Avant d’assurer que Mamadi Doumbouya a inspiré la confiance de la communauté internationale. ‘’Quand il y a un changement, certains l’appellent anticonstitutionnel. Mais ce n’est pas anticonstitutionnel, c’est un changement constitutionnel ici, pro-constitutionnel, parce qu’il s’agissait de défendre une constitution qui avait été bafouée pour la remplacer maintenant par une constitution réelle sortie des entrailles de nos peuples. D’habitude, il y a ce qu’on appelle : cocher les cases. Mais le chef de l’État, en tant que premier diplomate, a su créer autre chose. Et c’est pourquoi d’ailleurs, avec l’OIF (Organisation internationale de la Francophonie), la Guinée a fait quelque chose d’exceptionnel’’.
Aux dires du ministre Kouyaté, ‘’avant même que l’on arrive aux élections, avant même qu’on finisse la Constitution, la démarche diplomatique de la Guinée a été si poignante, si convaincante, que nous avons été réintégrés à l’OIF déjà à mi-parcours. Parce qu’ils ont compris que la marche que nous avons entreprise, engagée sous le leadership du président général Mamadi Doumbouya, allait vers un but bien défini’’.
Il fait remarquer que‘’tout le monde était témoin ici de l’agressivité des organisations régionales et sous-régionales au départ, surtout la CEDEAO, avec les commentaires qu’on avait ici pour dire : ‘Attention, la CEDEAO va venir, va appliquer ses sanctions, on va leur interdire de voyager, on va leur fermer la porte de tout’. Aujourd’hui, la CEDEAO est notre meilleure organisation sur le plan sous-régional.
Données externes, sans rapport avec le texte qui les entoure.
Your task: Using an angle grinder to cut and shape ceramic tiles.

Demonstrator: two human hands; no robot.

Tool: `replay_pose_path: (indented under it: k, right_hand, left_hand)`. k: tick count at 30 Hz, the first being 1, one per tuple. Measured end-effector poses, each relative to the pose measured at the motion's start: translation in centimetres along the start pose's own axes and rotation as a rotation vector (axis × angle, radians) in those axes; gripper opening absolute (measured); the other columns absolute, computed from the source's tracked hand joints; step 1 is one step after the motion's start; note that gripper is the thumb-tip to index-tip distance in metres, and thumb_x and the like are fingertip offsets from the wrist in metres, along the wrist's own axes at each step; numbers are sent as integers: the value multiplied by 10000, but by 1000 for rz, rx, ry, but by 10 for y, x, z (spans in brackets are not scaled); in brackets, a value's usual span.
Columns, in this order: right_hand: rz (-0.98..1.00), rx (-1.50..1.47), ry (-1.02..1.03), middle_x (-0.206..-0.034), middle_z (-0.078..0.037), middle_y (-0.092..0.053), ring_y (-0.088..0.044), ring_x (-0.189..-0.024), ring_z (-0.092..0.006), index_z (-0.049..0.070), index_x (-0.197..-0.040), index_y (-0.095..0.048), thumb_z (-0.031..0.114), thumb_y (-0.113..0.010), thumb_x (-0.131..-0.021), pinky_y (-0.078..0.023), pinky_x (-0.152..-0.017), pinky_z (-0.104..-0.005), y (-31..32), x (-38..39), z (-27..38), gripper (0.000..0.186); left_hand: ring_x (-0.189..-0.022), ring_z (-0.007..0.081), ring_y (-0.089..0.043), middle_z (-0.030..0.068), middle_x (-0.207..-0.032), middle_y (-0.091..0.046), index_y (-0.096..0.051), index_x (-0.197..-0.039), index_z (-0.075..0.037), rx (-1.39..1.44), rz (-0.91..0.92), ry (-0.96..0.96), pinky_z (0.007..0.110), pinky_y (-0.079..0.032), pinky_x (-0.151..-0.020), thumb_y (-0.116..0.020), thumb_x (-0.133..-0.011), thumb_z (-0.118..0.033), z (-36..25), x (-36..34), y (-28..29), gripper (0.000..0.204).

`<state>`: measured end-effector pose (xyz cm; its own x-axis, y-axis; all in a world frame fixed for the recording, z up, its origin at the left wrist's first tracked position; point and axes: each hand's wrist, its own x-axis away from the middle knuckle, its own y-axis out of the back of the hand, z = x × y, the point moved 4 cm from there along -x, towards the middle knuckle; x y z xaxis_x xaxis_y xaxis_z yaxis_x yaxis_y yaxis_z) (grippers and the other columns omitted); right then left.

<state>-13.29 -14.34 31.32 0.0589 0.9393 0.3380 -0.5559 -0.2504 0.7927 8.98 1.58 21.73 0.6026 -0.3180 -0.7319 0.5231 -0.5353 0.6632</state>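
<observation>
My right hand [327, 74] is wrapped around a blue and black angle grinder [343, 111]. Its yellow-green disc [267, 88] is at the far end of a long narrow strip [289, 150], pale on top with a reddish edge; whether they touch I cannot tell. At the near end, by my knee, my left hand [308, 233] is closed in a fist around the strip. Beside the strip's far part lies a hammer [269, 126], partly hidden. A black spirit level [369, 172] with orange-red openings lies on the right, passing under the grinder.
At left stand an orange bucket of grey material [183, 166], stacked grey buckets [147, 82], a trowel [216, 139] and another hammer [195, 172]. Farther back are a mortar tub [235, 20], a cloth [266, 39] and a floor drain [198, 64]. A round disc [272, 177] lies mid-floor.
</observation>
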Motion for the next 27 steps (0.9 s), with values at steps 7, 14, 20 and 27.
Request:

Parce que la CEDEAO a compris que la Guinée est membre fondateur et que la CEDEAO nous appartient. Il n’y a pas une CEDEAO à gauche et à droite. La Guinée a participé à la création de la CEDEAO. Le chef de l’État l’a réclamé. Et il leur avait dit : ‘vous ne pouvez pas prendre des décisions sans moi, parce que nous avons créé ensemble la même chose’. Ça a été compris finalement’’.
‘’Aujourd’hui, à partir d’un vote, la Guinée a eu le transfert du siège des ressources en eau de la CEDEAO. Il y avait des candidats des pays qui n’étaient pas en transition, qui ont postulé pour avoir ce siège-là. Mais le vote s’est passé sans la présidence de la Guinée. Mais tout le monde a voté pour la Guinée et aujourd’hui, le siège des ressources en eau de la CEDEAO est transféré en Guinée. Et le président de la commission de la CEDEAO m’a appelé pour me dire ‘Félicitations, M. le ministre, la Guinée est le seul pays à pouvoir gagner une lutte à laquelle elle ne participe pas. Vous n’étiez pas dans la salle, vous n’étiez pas là, mais le monde a voté pour vous’. C’est parce que simplement, il y a la confiance, le sérieux’’, estime le patron de la diplomatie guinéenne.